La visite s’achève avec un retour au starting-block, le visitor’s point où certains se précipiteront vers le restaurant Takamaka pour y découvrir ses pizzas au feu de bois relevées de poisson salé, de légumes grillés, de marlin, sans compter sa salade de palmiste au marlin ou de fruit à pain. Promenons-nous dans les bois d’Ebony Forest Reserve Chamarel et développons nos propres formes de méditation qui consiste à faire corps avec la nature.

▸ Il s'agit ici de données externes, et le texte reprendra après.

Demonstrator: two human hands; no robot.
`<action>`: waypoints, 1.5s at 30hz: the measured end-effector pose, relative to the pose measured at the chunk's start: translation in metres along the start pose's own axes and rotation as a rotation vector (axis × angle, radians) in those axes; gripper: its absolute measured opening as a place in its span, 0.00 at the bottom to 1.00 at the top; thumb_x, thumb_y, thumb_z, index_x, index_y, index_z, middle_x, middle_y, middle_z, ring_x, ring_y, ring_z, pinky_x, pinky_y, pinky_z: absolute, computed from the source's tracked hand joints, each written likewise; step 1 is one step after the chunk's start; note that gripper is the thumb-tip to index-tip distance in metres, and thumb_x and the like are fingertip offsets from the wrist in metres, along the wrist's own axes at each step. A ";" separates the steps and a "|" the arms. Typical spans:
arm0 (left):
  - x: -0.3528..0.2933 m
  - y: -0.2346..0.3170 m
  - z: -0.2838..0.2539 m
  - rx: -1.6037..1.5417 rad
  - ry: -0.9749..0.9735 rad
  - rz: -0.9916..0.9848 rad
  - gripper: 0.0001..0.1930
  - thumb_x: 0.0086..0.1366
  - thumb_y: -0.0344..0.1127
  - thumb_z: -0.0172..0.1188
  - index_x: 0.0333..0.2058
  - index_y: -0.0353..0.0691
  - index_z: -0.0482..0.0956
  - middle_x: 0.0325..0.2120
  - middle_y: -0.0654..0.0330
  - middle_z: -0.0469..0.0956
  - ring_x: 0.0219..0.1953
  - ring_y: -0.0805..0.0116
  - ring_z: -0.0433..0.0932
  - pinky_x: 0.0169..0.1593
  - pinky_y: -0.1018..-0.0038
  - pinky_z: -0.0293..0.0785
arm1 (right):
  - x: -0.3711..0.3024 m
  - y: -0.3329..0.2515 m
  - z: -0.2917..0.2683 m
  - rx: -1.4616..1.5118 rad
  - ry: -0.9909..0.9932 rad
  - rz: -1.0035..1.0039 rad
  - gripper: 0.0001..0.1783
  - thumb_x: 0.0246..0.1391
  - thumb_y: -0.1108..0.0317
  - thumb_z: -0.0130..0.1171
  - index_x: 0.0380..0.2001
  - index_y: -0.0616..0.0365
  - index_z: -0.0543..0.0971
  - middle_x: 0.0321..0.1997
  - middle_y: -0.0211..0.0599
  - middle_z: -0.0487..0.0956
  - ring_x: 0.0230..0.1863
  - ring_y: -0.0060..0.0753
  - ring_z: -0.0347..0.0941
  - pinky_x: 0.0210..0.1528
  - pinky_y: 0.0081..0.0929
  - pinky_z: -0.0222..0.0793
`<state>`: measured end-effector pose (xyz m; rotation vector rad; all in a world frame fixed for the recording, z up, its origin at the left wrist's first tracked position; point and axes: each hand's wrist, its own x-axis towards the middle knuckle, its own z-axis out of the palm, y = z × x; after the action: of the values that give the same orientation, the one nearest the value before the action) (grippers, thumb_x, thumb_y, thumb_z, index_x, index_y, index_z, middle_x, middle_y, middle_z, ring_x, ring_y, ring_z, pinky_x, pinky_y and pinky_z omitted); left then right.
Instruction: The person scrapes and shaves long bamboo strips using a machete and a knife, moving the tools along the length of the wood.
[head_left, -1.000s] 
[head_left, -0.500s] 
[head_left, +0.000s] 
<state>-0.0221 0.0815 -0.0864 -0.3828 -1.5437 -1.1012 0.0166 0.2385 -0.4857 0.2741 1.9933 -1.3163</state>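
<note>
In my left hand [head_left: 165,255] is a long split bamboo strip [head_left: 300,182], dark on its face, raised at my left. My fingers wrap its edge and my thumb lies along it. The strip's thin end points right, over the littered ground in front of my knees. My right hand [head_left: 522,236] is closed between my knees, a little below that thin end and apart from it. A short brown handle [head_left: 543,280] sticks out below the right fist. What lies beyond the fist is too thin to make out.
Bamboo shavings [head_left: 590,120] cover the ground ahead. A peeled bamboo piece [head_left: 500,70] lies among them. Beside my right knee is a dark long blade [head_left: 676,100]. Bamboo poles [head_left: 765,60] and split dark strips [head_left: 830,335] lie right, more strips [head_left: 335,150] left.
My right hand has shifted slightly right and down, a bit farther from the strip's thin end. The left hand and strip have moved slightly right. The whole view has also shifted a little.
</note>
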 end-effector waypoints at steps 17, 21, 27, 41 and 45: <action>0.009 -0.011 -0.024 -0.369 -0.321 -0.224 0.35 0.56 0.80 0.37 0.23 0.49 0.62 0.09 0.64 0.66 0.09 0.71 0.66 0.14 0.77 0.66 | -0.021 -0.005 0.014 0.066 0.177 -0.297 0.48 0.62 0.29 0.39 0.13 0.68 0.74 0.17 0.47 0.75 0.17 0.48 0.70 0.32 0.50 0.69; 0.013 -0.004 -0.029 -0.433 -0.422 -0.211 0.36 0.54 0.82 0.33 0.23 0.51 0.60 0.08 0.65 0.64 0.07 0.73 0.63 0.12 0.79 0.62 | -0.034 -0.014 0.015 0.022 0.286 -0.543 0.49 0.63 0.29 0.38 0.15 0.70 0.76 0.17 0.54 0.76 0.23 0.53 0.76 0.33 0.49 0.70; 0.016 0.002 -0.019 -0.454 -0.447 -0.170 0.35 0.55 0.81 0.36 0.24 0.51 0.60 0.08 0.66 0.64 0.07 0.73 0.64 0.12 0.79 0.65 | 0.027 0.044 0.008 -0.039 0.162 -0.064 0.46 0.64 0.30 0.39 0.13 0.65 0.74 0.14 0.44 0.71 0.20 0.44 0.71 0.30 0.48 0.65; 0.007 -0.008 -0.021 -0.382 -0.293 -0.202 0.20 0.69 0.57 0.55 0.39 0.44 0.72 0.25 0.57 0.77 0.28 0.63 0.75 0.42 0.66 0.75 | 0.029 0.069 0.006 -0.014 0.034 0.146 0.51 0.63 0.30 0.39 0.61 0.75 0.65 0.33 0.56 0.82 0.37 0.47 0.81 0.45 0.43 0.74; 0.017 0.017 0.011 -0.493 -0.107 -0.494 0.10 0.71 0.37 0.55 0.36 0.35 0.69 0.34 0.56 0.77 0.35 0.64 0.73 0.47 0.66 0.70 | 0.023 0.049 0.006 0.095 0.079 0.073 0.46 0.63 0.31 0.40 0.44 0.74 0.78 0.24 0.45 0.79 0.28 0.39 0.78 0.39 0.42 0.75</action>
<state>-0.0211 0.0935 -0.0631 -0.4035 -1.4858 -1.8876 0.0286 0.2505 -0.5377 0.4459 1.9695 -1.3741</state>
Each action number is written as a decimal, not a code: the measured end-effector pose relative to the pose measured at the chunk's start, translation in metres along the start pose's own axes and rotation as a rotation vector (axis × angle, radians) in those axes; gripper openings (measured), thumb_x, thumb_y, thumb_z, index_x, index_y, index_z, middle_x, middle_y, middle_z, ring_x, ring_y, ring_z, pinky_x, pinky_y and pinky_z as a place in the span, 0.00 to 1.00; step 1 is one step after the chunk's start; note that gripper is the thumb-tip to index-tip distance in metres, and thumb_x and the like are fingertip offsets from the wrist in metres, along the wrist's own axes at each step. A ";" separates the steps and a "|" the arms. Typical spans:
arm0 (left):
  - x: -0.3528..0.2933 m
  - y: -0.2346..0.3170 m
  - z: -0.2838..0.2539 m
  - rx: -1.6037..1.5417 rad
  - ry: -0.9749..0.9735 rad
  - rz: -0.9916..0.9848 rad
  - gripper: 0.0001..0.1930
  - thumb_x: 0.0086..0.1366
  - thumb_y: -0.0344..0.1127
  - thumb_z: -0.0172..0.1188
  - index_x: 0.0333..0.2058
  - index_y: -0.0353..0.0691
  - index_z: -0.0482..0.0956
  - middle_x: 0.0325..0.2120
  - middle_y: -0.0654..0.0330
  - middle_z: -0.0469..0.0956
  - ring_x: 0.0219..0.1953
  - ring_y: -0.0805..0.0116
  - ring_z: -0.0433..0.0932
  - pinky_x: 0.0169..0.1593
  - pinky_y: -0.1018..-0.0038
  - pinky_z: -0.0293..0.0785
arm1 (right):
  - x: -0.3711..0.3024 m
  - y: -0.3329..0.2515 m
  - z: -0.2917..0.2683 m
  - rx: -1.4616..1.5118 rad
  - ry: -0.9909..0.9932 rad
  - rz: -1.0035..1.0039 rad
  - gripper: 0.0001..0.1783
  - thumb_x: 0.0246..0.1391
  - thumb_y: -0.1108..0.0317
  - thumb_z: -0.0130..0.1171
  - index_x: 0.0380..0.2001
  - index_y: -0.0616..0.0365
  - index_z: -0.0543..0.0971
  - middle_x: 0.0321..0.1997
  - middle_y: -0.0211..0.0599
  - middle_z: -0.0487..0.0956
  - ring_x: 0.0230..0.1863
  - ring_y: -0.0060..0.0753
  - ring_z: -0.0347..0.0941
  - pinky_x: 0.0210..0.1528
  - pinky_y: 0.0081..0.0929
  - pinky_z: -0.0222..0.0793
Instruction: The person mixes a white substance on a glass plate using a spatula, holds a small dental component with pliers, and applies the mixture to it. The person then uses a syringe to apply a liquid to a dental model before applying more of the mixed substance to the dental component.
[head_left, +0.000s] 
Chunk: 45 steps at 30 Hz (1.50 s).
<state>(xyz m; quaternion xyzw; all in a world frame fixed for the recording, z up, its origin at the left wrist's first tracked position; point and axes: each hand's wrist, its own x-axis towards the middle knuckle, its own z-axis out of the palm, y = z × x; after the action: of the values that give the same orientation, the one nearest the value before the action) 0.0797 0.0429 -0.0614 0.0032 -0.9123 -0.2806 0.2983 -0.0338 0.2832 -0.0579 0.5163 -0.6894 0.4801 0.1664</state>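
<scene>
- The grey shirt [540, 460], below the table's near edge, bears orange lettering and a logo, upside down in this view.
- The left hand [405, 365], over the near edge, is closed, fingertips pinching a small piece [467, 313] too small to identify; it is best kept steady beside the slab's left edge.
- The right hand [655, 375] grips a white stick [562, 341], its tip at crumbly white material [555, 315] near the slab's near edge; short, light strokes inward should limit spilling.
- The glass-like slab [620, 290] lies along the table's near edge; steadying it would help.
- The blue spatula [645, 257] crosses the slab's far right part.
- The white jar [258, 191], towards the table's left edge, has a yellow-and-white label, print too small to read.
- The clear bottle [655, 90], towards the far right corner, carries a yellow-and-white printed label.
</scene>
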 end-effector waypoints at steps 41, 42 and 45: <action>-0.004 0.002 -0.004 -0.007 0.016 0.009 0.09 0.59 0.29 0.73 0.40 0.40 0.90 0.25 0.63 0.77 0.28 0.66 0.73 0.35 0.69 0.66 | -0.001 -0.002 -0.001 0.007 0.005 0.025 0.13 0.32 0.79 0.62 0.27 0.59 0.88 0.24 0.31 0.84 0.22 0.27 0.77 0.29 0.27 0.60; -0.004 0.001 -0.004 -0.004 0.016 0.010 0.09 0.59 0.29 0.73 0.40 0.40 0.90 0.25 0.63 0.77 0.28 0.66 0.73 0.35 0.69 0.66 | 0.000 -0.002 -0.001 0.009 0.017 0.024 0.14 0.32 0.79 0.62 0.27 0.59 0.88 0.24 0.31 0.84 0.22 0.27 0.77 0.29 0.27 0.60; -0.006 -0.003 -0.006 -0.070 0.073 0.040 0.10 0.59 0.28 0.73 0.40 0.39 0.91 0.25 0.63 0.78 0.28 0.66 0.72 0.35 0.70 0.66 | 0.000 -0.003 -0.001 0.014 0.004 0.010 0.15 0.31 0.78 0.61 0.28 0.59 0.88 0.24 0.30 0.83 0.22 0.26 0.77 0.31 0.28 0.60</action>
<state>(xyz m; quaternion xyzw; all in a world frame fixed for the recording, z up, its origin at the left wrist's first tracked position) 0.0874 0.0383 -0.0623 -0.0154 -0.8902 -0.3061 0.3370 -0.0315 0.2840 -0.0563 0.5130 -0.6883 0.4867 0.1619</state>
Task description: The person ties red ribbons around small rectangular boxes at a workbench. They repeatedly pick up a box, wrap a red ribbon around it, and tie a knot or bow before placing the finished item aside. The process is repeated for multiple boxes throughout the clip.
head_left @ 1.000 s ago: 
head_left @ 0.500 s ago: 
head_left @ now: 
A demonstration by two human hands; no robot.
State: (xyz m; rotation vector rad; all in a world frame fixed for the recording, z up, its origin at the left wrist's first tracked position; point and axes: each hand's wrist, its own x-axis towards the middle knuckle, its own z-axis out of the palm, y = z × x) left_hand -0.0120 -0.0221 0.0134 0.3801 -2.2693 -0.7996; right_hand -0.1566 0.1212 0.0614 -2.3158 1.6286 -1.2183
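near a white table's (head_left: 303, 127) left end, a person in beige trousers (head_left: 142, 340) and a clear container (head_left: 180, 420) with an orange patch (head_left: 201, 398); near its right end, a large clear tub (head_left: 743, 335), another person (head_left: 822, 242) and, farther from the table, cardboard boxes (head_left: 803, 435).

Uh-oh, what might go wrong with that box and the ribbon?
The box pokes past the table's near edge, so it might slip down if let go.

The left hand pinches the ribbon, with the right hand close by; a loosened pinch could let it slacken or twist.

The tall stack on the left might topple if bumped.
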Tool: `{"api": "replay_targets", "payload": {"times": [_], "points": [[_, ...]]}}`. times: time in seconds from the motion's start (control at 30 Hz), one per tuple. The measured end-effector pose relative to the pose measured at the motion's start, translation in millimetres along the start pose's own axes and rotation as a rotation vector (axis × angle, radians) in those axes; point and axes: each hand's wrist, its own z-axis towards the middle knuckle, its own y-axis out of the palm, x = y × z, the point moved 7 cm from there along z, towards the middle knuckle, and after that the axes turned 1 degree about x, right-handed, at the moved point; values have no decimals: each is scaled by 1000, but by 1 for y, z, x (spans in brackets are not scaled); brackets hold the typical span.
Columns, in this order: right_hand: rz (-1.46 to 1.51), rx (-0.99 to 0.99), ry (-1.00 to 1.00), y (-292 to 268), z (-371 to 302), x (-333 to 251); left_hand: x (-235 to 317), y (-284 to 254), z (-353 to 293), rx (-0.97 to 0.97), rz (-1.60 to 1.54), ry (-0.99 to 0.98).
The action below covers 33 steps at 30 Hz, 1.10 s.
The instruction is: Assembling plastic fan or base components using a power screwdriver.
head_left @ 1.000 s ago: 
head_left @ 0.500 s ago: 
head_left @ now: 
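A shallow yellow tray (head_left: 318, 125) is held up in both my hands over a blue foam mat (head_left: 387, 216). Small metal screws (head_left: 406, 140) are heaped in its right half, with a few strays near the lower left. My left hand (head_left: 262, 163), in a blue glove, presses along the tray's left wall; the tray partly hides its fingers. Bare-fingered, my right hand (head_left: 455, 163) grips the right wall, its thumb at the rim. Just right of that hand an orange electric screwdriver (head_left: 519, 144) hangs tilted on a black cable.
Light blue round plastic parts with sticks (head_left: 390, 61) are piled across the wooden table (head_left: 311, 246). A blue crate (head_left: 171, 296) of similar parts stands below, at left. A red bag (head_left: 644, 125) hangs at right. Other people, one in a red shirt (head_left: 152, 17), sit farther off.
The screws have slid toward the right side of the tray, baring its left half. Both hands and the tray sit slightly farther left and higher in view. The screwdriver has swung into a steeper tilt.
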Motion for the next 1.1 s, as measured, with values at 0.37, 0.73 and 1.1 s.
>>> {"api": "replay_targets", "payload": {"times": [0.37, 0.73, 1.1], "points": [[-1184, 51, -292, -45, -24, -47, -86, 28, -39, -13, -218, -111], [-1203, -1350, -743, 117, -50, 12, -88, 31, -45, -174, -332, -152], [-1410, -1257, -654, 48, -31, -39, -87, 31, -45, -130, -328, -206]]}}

Ebony Forest Reserve Chamarel est à la fois inspirant, relaxant, une balade au coeur de la forêt qui donne cette impression d’être en apesanteur et nous insuffle cette âme d’écolo. Un projet qui vaut bien une reconnaissance au couple Griffiths, les gardiens de la forêt qui a su éveiller bien des consciences sur l’importance de protéger nos forêts. L’entrée est à Rs 200 pour les adultes, Rs 120 pour les enfants et Rs 150 pour les seniors.